In this post we will see how to install and configure the Python interpreter in its version 3 on Windows 10 (works even for 7, 8 and 8.1).
At the end we will be able to execute scripts and also to install third-party libraries using pip; which will make things easier for us.
Downloading the installer
The first thing we have to do is go to python.org/downloads and get the current version. Once on the page, we choose Download Python 3.6.3 (or the number that is when we visit it, as long as it is 3)
Installing Python 3 on Windows
We download it and at the end of the download we execute it as administrator. The following interface will appear:
In it we will mark Install launcher for all users if we want all users to be able to use it. This box is optional.
It is necessary to mark the second option, which is to add the path of the interpreter to the PATH variable so that we can execute
python.exe from anywhere on the command line (otherwise, we would have to always put the absolute path ).
Once configured, we click Install Now to start the process:
A few minutes later the installer will be finished:
To test if everything is ok we press the Windows + R (execute) key combination, in the box that comes out we wrote
python and pres Enter:
The following window will appear, which is the interpreter. There we can execute code and make operations like sums, declare variables, etc.:
To exit, write
exit() or simply close the window. I know, the code we wrote now was directly in the console, but it was just to test. In the next tutorials, our code will be saved in files with the extension py.
Pip is the Python package and library manager. Something like what is npm to the Node environment. It allows to include third-party code in a very simple way.
To test it, we also open the window to execute and write cmd (or open the command prompt):
Once in the command prompt, we type
pip --version. It should yield a result like the one below:
If no step failed it means that we have successfully finished installing and configuring Python.
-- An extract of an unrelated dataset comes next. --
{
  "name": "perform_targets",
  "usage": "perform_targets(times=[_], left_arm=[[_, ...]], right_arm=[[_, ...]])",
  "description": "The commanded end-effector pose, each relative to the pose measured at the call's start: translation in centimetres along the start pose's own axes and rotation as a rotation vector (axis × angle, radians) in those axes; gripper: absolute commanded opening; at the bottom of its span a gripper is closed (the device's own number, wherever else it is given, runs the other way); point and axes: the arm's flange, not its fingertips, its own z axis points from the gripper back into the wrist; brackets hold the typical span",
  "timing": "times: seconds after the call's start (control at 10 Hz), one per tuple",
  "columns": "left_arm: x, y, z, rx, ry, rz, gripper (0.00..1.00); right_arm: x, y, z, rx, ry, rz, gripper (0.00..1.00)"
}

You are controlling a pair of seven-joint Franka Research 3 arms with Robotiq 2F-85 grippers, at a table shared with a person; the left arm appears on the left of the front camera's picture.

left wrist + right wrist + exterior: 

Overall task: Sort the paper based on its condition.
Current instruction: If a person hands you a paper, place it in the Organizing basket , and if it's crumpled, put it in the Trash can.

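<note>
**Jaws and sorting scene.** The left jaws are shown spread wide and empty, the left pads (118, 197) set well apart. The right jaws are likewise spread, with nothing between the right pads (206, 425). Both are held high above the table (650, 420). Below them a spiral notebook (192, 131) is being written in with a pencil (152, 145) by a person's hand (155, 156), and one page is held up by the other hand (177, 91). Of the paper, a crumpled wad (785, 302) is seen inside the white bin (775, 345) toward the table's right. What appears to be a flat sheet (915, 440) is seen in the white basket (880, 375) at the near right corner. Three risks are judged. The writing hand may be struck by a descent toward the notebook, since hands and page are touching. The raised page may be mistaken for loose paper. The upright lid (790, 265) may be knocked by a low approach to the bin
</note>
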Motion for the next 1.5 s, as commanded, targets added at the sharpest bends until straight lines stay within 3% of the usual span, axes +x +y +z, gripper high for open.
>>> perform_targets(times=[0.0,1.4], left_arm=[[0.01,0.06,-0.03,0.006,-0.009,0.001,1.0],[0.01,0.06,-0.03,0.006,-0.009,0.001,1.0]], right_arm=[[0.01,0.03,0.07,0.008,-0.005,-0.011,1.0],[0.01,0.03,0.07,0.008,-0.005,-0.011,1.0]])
It is important to emphasize that we didn’t have to write the complete path (in my case it would be
C:\Users\Luis Cabrera Benito\AppData\Local\Programs\Python\Python36-32\python.exe) and we did not have to navigate to the directory where it is installed.
This is the advantage we get when we add it to the PATH variable, which we can execute from wherever we want without writing the full and long path.
We are ready to start testing this wonderful language.